Task: Copy out the entries below exactly as they stand, but only from the line containing "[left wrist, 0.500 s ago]" through the line containing "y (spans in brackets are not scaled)".
Available records: Begin
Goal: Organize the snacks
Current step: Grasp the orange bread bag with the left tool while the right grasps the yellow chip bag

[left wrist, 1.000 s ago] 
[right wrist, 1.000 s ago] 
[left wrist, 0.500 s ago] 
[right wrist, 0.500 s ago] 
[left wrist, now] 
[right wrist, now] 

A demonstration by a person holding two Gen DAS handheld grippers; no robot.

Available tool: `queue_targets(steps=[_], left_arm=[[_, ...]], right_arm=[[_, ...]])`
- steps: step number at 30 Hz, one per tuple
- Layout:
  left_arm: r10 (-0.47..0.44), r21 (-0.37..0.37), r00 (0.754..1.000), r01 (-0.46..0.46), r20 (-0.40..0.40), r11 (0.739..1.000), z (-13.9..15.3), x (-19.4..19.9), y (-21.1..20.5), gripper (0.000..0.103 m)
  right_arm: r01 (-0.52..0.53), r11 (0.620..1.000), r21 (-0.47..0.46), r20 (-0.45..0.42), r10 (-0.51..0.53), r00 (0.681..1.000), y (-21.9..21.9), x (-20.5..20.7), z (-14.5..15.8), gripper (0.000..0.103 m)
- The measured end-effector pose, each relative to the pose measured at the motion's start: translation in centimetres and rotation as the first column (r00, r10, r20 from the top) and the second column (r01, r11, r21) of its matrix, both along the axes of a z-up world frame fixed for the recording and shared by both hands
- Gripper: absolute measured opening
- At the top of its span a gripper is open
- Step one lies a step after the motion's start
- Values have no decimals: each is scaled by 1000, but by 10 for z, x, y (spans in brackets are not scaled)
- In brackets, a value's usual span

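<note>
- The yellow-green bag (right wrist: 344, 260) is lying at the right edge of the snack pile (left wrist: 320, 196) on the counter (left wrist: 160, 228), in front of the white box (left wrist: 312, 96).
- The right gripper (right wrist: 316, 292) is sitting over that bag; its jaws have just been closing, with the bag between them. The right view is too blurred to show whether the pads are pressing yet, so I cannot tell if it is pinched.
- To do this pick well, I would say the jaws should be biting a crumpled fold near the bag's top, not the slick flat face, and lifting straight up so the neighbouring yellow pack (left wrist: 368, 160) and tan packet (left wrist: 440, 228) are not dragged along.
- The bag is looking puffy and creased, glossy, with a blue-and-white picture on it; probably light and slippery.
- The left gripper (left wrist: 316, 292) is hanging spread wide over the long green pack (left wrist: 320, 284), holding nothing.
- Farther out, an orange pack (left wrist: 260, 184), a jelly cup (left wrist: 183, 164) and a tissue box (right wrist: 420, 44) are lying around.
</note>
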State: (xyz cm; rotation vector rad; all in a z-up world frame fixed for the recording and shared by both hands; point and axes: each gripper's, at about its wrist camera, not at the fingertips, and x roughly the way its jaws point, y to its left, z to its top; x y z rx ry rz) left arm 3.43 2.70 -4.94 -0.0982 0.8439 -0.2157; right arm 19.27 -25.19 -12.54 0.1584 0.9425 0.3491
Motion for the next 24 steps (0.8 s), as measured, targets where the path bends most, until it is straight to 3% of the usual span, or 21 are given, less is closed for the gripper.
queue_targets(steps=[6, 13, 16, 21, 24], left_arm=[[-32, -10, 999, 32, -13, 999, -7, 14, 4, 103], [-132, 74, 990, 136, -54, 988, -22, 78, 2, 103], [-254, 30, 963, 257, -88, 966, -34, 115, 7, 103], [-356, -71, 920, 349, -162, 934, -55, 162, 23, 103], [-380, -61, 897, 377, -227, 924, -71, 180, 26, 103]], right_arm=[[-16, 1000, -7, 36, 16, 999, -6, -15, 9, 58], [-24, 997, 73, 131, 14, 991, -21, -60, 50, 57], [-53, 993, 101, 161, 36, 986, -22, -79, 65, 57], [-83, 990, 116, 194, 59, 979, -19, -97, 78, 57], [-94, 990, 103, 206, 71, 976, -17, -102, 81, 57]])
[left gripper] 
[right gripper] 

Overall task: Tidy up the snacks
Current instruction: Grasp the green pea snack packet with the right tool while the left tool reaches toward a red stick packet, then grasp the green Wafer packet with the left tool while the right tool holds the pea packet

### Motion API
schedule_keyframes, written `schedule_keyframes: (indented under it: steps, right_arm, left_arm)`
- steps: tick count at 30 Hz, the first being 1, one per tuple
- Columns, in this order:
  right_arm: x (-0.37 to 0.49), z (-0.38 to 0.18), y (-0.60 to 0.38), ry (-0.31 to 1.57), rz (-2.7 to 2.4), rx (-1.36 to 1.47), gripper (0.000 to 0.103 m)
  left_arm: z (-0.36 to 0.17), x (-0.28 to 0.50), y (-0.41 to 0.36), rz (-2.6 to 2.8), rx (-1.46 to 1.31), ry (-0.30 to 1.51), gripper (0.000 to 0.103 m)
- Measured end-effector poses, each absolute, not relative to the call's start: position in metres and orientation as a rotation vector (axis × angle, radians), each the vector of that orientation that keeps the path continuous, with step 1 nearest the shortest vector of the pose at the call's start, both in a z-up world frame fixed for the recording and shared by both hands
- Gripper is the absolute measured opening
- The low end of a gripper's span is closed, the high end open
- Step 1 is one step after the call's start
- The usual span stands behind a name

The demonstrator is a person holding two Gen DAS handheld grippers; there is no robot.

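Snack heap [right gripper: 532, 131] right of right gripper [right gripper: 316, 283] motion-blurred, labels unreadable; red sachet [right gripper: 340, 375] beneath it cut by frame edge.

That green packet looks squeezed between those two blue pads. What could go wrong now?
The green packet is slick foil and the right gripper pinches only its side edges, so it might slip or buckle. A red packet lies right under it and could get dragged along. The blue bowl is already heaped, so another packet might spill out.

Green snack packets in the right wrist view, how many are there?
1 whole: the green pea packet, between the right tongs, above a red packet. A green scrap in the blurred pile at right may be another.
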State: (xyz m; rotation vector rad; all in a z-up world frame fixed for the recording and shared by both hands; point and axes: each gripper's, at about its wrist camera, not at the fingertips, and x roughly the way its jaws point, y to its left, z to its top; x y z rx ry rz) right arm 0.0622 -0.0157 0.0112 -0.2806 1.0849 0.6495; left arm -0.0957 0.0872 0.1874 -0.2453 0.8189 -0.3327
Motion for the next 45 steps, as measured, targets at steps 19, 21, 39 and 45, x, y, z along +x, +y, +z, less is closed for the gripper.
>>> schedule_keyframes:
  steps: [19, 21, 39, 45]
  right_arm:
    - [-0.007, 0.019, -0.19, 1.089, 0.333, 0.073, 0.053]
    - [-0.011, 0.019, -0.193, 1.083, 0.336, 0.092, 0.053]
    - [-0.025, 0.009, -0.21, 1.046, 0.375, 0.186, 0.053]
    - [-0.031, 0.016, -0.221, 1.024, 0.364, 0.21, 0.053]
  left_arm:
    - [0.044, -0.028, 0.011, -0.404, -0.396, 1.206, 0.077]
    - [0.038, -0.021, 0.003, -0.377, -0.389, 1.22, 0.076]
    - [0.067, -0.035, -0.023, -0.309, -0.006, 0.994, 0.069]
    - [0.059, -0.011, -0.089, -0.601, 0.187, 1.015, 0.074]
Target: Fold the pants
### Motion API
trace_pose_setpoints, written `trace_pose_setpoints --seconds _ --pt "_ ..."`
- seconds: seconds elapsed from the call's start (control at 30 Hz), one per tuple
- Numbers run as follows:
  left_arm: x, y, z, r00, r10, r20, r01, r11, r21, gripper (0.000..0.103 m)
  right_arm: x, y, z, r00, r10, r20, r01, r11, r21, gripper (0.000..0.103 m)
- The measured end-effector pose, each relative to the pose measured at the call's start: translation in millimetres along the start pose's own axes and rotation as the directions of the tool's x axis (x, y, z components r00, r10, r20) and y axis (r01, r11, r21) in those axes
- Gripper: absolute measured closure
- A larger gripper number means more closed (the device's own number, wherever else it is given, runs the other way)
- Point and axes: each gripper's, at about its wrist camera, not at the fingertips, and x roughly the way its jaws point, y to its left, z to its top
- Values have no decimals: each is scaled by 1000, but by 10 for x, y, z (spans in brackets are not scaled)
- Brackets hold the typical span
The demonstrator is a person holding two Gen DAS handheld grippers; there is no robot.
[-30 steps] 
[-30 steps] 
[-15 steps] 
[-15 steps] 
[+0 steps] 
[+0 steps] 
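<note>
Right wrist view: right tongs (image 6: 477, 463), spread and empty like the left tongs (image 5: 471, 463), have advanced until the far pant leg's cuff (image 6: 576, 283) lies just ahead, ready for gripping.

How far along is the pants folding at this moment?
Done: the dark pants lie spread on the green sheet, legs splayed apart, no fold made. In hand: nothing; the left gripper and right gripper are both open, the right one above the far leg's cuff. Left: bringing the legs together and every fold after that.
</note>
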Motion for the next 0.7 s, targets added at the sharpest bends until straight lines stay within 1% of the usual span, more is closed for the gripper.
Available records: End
Expected answer:
[left wrist, 0.500 s ago] 
[right wrist, 0.500 s ago] 
[left wrist, now] 
[right wrist, now] 

A demonstration by a person holding two Gen DAS handheld grippers; no robot.

Available tool: `queue_targets(steps=[_], left_arm=[[_, ...]], right_arm=[[_, ...]])`
- steps: step number at 30 Hz, one per tuple
- Layout:
  left_arm: r10 (-0.47..0.44), r21 (-0.37..0.37), r00 (0.754..1.000), r01 (-0.46..0.46), r20 (-0.40..0.40), r11 (0.739..1.000), z (-13.9..15.3), x (-19.4..19.9), y (-21.1..20.5), gripper (0.000..0.103 m)
  right_arm: r01 (-0.52..0.53), r11 (0.620..1.000), r21 (-0.47..0.46), r20 (-0.45..0.42), r10 (-0.51..0.53), r00 (0.681..1.000), y (-21.9..21.9), x (-20.5..20.7), z (-14.5..15.8), gripper (0.000..0.103 m)
- The measured end-effector pose, each relative to the pose measured at the motion's start: translation in centimetres and rotation as the first column (r00, r10, r20 from the top) and the second column (r01, r11, r21) of its matrix, both along the axes of a z-up world frame fixed for the recording and shared by both hands
- Gripper: absolute measured opening
- At the top of its span a gripper is open
- Step one lies a step after the motion's start
- Values have no decimals: each is scaled by 1000, but by 10 for z, x, y (spans in brackets are not scaled)

The full answer has been given.